═════ INFORMATION SHOWN
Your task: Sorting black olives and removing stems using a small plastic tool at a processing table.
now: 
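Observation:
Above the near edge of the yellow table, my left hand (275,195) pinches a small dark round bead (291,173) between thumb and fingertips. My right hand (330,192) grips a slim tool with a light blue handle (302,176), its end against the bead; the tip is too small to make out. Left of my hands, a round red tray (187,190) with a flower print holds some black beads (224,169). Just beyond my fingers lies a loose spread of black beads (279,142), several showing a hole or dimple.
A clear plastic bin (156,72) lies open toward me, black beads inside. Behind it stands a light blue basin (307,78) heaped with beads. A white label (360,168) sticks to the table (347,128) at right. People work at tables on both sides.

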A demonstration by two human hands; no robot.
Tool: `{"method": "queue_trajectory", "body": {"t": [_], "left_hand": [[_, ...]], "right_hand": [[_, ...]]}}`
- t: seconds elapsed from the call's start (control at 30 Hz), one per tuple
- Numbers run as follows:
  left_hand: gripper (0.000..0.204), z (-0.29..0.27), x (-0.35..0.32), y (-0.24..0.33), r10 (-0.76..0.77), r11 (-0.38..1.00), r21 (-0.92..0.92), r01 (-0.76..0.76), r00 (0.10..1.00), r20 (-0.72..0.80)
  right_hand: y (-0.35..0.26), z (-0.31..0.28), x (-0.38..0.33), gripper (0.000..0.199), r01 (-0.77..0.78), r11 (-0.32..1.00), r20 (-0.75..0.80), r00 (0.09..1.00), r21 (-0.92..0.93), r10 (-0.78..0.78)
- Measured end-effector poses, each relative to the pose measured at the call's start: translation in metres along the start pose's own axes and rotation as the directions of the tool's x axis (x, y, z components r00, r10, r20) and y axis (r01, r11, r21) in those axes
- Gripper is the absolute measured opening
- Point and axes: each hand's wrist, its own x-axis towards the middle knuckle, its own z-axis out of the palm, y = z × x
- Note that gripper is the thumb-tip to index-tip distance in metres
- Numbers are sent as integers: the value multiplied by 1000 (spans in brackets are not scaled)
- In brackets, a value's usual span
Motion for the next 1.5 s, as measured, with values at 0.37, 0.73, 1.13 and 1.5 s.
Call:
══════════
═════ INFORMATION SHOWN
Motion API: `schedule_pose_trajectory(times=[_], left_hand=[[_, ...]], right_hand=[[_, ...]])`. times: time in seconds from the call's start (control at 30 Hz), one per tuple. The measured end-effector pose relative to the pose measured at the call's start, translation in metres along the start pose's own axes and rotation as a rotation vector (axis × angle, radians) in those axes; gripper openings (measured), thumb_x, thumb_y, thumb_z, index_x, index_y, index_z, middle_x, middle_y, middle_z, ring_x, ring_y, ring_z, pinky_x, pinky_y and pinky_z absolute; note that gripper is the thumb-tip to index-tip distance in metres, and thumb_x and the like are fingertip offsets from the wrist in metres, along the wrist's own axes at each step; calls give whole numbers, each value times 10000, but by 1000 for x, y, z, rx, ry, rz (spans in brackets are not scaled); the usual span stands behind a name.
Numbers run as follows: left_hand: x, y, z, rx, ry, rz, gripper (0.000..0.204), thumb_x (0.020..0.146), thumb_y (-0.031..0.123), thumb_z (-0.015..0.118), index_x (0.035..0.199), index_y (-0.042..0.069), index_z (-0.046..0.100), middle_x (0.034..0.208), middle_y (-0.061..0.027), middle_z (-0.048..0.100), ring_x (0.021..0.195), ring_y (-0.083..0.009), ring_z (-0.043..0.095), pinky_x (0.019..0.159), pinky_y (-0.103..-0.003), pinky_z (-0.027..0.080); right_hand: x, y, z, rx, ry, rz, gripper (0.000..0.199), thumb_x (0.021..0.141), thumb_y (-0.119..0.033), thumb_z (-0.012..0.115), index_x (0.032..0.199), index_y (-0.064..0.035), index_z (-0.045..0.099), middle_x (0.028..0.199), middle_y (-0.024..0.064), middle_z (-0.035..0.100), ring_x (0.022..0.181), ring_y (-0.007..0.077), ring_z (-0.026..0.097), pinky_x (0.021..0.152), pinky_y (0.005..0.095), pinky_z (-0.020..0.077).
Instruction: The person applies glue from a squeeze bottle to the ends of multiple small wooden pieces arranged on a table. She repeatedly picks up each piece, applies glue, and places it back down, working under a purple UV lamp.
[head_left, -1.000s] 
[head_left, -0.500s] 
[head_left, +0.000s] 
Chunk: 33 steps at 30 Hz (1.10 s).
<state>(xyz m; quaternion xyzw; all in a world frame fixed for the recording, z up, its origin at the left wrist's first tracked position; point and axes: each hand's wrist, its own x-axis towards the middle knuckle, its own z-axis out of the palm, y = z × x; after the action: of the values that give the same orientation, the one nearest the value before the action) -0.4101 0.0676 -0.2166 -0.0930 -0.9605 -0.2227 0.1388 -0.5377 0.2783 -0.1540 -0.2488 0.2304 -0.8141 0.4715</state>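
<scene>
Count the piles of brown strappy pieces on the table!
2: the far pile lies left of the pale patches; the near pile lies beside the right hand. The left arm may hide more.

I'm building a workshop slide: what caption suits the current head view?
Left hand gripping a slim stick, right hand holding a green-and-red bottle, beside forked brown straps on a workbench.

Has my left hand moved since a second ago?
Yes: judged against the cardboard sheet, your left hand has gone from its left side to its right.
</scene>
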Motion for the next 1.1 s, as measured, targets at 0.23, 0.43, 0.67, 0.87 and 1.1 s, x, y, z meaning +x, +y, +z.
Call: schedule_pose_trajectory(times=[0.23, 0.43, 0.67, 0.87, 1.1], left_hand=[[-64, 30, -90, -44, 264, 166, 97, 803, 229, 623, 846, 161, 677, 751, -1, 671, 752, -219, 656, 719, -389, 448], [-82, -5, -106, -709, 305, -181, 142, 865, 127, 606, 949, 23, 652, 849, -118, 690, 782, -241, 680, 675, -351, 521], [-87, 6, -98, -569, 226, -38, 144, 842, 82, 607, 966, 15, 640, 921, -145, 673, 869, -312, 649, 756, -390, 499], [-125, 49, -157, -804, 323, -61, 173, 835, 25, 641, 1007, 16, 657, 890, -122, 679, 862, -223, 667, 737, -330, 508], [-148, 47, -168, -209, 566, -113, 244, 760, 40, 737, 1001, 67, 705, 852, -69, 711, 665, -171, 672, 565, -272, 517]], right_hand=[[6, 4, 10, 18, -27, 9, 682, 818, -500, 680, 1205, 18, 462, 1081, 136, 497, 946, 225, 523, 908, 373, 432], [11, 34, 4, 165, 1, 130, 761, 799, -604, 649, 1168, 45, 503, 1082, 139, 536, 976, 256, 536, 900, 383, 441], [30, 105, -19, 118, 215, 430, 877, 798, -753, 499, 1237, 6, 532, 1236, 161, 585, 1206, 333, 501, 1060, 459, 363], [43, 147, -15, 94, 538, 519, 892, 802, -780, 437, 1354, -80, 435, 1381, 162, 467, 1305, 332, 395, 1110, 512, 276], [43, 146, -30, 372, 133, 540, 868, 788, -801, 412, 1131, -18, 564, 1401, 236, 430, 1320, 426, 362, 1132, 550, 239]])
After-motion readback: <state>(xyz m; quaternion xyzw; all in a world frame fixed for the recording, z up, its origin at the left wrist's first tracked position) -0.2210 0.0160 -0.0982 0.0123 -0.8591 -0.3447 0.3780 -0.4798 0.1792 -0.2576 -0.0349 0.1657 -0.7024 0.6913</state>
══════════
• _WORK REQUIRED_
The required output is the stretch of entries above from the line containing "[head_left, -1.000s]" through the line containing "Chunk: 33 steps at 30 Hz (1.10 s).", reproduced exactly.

• _ANSWER TO THE PROBLEM_
[head_left, -1.000s] 
[head_left, -0.500s] 
[head_left, +0.000s] 
Chunk: 33 steps at 30 Hz (1.10 s).

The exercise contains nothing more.